Stuttgart

Stuttgart (shtŏtˈgärt) [key], city (1994 pop. 594,406), capital of Baden-Württemberg, SW Germany, on the Neckar River. It is a major transportation point, with a large river port and an international airport, and a sizable industrial center. Manufactures include electrical and photographic equipment, machinery, optical and precision instruments, textiles, clothing, chemicals, beverages (including wine and beer), pianos, and motor vehicles and vehicle engines. It is also a tourist center and the site of industrial fairs. Its per capita income is the highest of any German city.

Stuttgart was chartered in the 13th cent. In 1320 it became a residence of the counts (later dukes, from 1806 kings) of Württemberg, who made it their capital at the end of the 15th cent. The city expanded rapidly in the 19th and 20th cent. as its industrial plant grew; it became an important center of the German automotive industry. After World War I it became famous for the innovative architecture of its numerous modern buildings. Noteworthy are the housing developments in the outer residential districts, where contemporary theories of home building were applied on a large scale. The center of the city, which formed its oldest part, was almost totally destroyed in World War II.

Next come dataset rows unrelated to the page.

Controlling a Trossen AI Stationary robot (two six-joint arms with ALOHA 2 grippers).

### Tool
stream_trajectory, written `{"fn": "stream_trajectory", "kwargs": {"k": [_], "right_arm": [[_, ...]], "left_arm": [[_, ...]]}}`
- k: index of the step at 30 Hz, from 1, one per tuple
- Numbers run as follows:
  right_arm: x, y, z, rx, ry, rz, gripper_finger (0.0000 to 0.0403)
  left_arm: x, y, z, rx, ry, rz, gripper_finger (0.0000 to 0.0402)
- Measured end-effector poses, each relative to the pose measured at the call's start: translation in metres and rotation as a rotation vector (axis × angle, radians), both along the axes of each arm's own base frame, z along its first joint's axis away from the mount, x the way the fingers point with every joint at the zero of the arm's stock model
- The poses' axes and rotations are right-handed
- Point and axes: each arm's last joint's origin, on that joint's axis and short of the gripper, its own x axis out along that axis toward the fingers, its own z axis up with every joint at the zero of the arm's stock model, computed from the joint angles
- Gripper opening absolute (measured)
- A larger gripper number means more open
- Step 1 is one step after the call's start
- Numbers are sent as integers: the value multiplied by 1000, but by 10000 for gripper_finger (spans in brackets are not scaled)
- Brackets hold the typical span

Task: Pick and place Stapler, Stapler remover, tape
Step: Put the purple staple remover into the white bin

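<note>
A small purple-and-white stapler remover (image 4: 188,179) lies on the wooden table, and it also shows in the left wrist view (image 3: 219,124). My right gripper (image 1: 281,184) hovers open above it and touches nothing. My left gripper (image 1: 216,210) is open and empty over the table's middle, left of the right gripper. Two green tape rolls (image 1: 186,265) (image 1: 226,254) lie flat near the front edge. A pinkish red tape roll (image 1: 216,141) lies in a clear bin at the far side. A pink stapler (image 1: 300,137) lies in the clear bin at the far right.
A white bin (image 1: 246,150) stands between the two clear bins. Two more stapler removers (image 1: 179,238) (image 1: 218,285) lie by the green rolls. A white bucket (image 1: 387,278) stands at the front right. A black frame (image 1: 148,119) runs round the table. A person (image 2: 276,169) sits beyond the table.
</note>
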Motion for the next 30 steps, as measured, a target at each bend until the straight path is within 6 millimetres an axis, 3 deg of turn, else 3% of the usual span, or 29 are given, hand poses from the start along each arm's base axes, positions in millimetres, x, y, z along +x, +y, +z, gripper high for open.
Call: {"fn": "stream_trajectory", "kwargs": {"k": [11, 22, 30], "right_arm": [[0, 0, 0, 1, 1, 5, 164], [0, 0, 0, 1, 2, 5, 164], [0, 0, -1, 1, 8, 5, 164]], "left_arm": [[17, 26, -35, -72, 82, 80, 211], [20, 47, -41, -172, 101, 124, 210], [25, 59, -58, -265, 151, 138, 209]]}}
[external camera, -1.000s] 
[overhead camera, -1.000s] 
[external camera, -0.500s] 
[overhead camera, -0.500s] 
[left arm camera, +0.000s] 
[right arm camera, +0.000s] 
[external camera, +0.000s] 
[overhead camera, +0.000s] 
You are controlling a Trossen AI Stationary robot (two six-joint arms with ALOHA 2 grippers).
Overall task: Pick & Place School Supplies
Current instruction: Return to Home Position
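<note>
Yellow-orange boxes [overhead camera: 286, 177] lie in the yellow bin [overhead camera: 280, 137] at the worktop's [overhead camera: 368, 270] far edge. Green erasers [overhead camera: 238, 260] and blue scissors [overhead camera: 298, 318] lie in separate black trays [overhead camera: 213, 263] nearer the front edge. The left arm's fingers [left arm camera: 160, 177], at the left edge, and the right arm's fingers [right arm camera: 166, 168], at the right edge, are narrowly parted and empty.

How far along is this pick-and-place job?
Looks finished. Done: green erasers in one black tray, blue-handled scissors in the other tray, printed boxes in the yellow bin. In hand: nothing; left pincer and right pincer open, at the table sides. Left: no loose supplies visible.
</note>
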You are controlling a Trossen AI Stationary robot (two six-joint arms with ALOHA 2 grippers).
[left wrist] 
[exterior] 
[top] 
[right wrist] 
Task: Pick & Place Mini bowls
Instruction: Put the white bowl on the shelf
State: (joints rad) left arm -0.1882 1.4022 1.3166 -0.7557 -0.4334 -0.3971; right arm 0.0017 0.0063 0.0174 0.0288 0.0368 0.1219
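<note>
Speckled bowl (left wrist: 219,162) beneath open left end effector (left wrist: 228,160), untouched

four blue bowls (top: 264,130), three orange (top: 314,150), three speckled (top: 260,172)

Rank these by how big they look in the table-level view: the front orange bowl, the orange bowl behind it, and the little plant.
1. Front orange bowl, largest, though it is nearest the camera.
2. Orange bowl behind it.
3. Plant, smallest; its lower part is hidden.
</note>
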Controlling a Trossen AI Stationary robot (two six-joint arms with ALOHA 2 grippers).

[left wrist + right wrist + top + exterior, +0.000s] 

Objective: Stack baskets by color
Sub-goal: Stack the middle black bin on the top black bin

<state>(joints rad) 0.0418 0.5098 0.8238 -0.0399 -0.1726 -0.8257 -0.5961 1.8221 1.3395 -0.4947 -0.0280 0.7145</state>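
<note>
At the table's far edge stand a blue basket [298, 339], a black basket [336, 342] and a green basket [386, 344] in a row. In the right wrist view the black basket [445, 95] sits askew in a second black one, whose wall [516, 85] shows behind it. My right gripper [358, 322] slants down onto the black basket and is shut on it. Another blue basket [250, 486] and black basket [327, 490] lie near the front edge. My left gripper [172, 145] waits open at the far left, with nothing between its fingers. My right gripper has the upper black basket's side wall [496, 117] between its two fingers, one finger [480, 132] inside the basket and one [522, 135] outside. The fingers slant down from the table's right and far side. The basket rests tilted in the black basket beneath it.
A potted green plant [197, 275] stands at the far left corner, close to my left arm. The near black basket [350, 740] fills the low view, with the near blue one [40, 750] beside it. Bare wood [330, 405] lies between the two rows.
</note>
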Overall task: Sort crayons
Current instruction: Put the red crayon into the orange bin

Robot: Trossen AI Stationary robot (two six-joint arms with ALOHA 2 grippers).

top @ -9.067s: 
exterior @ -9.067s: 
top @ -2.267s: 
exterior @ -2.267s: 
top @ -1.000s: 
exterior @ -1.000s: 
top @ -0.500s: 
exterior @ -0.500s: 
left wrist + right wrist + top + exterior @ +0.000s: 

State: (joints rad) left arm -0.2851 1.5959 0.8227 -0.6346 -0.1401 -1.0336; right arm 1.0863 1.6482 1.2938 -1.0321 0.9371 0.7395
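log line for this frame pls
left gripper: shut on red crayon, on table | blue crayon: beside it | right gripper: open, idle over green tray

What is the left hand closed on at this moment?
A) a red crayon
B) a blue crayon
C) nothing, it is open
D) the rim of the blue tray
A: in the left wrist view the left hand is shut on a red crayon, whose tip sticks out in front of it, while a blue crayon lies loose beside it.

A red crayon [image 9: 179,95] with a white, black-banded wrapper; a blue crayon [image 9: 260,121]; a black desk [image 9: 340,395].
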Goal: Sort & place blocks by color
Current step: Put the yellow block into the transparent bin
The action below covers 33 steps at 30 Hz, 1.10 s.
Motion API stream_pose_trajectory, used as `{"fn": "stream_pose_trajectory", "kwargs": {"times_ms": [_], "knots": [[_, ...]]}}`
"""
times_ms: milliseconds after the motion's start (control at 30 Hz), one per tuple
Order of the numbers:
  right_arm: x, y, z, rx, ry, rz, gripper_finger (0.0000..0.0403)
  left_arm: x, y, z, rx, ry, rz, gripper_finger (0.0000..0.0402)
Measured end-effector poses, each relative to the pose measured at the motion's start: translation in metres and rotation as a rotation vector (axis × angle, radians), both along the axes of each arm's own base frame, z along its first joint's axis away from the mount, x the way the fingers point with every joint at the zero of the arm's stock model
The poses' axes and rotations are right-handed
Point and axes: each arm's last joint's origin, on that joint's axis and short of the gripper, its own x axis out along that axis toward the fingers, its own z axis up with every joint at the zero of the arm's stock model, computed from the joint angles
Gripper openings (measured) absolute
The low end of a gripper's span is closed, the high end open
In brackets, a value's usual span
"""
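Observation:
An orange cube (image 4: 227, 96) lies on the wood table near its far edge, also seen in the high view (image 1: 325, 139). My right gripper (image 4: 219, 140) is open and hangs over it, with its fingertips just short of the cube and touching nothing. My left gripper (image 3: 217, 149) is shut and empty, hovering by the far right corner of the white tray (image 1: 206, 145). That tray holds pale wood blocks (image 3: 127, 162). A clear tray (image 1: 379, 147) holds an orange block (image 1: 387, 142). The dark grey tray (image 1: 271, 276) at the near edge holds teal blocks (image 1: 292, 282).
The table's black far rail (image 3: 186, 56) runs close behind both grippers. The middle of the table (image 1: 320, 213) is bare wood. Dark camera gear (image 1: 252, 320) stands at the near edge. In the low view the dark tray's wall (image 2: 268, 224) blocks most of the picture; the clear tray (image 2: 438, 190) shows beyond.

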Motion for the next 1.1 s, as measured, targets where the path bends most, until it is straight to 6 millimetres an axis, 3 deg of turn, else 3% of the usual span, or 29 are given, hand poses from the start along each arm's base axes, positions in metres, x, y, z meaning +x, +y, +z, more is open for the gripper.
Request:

After 1945 many old buildings were restored, and striking modern structures (such as the city hall and the concert hall) were erected. Other points of interest in the city include the Stiftskirche, a 12th-century church (redone in the 15th cent.); the rococo Solitude Palace (1763–67); the New Palace (1746–1807; now an administrative center); Rosenstein Palace (1824–29; now housing a museum of natural history); and the main railroad station (1914–27). The city has several other museums (including Mercedes-Benz and Porsche museums), a university, and an academy of fine arts. Friedrich von Schiller studied medicine in Stuttgart from 1773 to 1780.